§ MATERIAL PROVIDED:
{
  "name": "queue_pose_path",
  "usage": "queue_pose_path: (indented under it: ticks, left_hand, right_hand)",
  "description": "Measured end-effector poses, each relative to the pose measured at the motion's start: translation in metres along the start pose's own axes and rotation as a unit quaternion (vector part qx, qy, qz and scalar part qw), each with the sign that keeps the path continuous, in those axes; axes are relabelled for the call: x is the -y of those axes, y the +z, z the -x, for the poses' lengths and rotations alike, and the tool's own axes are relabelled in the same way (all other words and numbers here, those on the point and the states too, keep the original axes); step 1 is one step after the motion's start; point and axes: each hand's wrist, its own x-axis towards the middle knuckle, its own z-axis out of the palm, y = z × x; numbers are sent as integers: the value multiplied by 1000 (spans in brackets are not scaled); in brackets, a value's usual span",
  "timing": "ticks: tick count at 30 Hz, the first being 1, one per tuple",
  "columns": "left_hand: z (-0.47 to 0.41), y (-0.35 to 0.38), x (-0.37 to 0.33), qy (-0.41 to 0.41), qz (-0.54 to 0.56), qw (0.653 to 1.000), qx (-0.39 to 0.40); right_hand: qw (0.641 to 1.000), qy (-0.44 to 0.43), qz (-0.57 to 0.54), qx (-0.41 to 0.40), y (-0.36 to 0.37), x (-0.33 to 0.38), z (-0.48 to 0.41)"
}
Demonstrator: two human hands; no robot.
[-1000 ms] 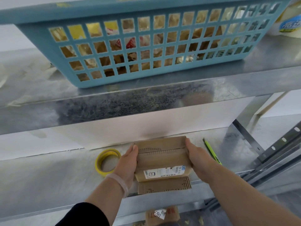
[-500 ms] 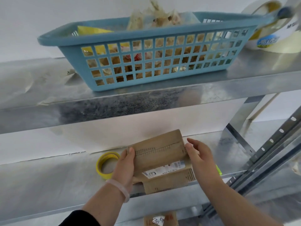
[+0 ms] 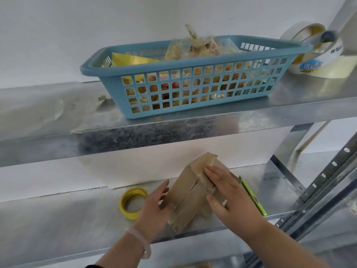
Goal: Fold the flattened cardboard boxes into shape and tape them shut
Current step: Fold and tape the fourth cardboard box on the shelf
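Galvanised metal shelving stands against a white wall. On the lower shelf [image 3: 58, 219] a small brown cardboard box [image 3: 185, 192] sits partly folded up. It is tilted on a slant near the shelf's front edge, with one end raised toward the wall and loose flaps showing at both ends.

The left hand [image 3: 154, 207] is at the box's left side, fingers spread and straight. Its thumb touches the cardboard and its grip is released. The right hand [image 3: 229, 194] lies flat on the box's upper right face, its straight fingers pressing a flap down, so its grip is released too. A pale band [image 3: 139, 240] circles the left wrist.

A yellow tape roll [image 3: 132, 203] lies flat just left of the left hand. A slim yellow-green tool [image 3: 253, 198] lies just right of the box, partly hidden by the right hand.

On the upper shelf [image 3: 58, 113] stands a blue plastic basket [image 3: 193, 62] holding crumpled clear bags and something yellow. Beside it, at the far right, sit large pale packing-tape rolls [image 3: 316, 60].
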Motion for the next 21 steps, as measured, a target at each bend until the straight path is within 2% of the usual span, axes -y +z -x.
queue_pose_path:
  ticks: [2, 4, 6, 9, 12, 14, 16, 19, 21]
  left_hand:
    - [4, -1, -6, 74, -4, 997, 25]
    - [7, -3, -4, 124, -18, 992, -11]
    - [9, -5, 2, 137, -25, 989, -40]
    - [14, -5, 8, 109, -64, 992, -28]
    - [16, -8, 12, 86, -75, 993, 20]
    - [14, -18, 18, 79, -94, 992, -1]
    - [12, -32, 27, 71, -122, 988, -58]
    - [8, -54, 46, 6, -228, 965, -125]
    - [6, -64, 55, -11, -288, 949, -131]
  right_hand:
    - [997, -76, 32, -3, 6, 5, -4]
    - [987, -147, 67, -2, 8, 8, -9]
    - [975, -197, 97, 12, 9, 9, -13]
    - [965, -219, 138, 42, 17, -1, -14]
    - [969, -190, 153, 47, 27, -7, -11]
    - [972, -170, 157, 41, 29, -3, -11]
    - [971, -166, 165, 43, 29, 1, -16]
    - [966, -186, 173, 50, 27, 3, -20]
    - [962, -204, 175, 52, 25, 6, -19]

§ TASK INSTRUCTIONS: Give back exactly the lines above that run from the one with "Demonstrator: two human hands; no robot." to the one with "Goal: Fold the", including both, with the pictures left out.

§ RESULT BELOW:
Demonstrator: two human hands; no robot.
[-1000 ms] 
[-500 ms] 
[+0 ms] 
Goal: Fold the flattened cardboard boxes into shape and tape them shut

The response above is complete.